En una realización de la invención, se realiza una inyección de aire a la suspensión de biorresiduos cada 6 a 24 horas hasta conseguir el potencial deseado, es decir, un potencial de óxido-reducción en unidades negativas no inferiores a 450 mV.
Breve descripción de la figura
A continuación, se describirá una realización del procedimiento de la invención sobre la base de una figura que forma parte integrante de la presente memoria descriptiva y en la que aparecen referencias numéricas que identifican los siguientes elementos:
Corriente de alimentación de suspensión de biorresiduos al sistema Biogás producido de la hidrólisis y acidificación Reactor de hidrólisis mixta Corriente de inyección de aire al sistema Efluente ácido de la primera etapa Biogás producido en la etapa metanogénica Reactor metanogénico Sólido estabilizado Descripción de un ejemplo de realización de la invención
Como sistema de producción de hidrógeno se utilizó un reactor 3 de una capacidad de un litro al que se le adicionó un inóculo de un cultivo activo mixto, proveniente de sistemas de digestión metanogénicos que comprendía, entre otros, microorganismos de las especies Enterobacter aerogenes y E. cloacae a una temperatura de 34ºC.
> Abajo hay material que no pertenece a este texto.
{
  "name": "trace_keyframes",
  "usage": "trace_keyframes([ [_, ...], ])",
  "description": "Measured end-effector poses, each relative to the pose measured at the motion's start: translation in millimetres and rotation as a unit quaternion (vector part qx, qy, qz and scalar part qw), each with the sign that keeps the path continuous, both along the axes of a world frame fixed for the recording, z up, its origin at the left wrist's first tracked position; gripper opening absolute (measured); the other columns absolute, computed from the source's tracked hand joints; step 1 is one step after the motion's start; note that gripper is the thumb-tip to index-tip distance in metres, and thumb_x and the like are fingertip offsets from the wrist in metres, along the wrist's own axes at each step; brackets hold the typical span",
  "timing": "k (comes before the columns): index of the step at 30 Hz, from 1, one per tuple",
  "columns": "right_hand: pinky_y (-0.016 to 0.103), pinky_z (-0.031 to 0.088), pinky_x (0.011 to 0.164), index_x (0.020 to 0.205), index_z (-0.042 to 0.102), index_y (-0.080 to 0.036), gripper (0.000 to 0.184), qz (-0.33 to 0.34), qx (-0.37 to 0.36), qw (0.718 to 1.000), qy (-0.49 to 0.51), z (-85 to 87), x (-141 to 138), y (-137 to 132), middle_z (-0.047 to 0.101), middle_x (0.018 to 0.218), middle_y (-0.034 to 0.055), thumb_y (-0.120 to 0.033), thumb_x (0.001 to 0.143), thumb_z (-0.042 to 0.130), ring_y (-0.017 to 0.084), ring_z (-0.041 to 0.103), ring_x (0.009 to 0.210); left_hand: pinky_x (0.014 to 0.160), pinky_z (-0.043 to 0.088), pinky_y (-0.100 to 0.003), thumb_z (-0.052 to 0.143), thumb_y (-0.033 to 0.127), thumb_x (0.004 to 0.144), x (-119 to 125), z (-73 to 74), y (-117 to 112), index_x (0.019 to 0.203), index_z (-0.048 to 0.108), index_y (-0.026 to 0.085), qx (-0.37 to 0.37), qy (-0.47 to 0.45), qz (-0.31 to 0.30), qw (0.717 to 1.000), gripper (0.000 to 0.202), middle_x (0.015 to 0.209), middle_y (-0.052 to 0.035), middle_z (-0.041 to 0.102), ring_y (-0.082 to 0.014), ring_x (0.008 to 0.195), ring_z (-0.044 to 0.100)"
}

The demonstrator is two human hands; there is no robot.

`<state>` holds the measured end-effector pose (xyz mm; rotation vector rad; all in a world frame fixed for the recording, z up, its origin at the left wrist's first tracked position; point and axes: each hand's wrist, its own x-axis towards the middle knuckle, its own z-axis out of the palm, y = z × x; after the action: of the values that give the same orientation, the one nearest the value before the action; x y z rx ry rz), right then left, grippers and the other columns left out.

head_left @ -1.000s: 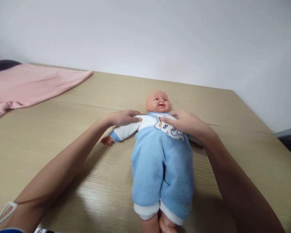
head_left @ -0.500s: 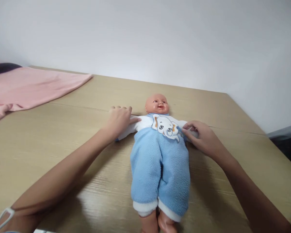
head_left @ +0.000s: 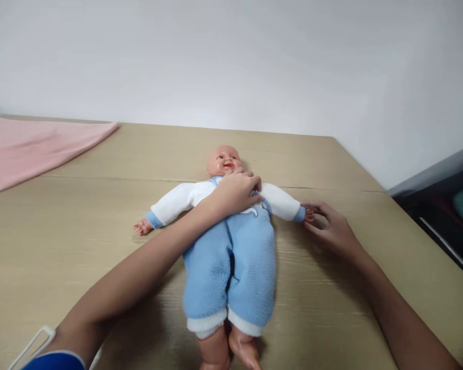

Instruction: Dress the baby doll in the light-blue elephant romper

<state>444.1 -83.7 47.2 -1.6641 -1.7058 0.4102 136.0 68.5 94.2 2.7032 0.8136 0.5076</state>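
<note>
A baby doll (head_left: pixel 231 257) in a white and blue fleece outfit lies on its back on the wooden table, head away from me and bare feet toward me. Across its chest rests my left hand (head_left: pixel 237 190), fingers curled over the clothing near the shoulder on the right, covering most of the elephant picture. My right hand (head_left: pixel 327 226) has its thumb and fingers closed around the doll's small hand (head_left: pixel 309 214) at the blue cuff. The doll's other arm (head_left: pixel 173 205) stretches out to the left, its hand bare on the table.
A pink cloth (head_left: pixel 42 149) lies at the table's far left. Behind the table (head_left: pixel 100 246) stands a white wall (head_left: pixel 231 61). Past the right edge is a dark object (head_left: pixel 432 210) that I cannot make out. A white cord loop (head_left: pixel 38 339) hangs near my left forearm.
My left hand has moved right, from the doll's left-side sleeve onto its chest. My right hand has slid outward from the upper sleeve to the doll's hand. Both doll arms now lie spread out.
</note>
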Motion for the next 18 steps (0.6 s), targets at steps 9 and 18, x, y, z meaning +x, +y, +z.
trace_keyframes([
  [9,0.047,0.069,0.093,0.11,0.072,-0.03,0.048,0.073,0.025,0.991,0.108,30.9,-23.1,20.6,0.081,0.099,0.0031,-0.043,0.075,0.102,0.028,0.081,0.088,0.1,0.043,-0.048,0.066,0.039,0.11,-0.7,-6.7,-0.2,0.11,0.074,0.018,0.028,0.019,-0.057,0.998,0.023,0.112,-0.0171,0.076,-0.0371,0.112,0.061],
  [18,0.045,0.07,0.088,0.106,0.078,-0.028,0.058,0.099,0.053,0.988,0.108,55.9,-25.0,62.5,0.086,0.107,0.0086,-0.056,0.068,0.109,0.032,0.085,0.095,0.099,0.045,-0.04,0.057,0.031,0.112,-0.4,1.5,-7.3,0.115,0.063,0.02,0.046,-0.072,-0.163,0.983,0.013,0.107,-0.011,0.075,-0.0274,0.098,0.069],
])
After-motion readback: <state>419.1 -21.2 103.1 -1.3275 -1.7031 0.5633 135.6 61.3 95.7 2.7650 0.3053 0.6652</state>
Se estableció un tiempo de retención hidráulica del sistema de 3 días. Se alimentó al reactor 3 una suspensión acuosa de biorresiduos 1 en forma de pasta conformada por la fracción orgánica de residuos sólidos urbanos previamente triturados y preparados con una concentración de sólidos totales del 7% y con una proporción de sólidos volátiles a totales del 92%. Junto con la alimentación al sistema se realizó una inyección de una corriente de aire 4 hasta conseguir un potencial de óxido-reducción de -350 mV medido por con una sonda ORP de Hanna Instruments. Se realizó una medición del potencial de óxido-reducción cada 24 horas inyectándose aire con cada medición hasta ajustar potencial a -350 mV. En ésta etapa la producción de biogás (H2 y CO2) referenciado con el número 2, fue de 2, 6 litros de gas/l reactor con una composición en H2 media del 27%. La concentración de los ácidos grasos volátiles principales en la primera etapa era: 1.060 mg/l de acético; 1.013 mg/l de butírico; 3.437 mg/l de caproíco. El efluente consistente en una suspensión fermentada 5 proveniente de la primera etapa se utilizó para alimentar al reactor 7 de la segunda etapa que es una etapa metanogénica con un volumen de 4, 5 l y un tiempo de retención hidráulica de 15 días. La producción de biogás 6 que comprendía metano y dióxido de carbono en ésta etapa es de 1, 5 l gas/l reactor con una composición media en metano del 60%. La destrucción de sólidos volátiles conseguida por el sistema era del 72%.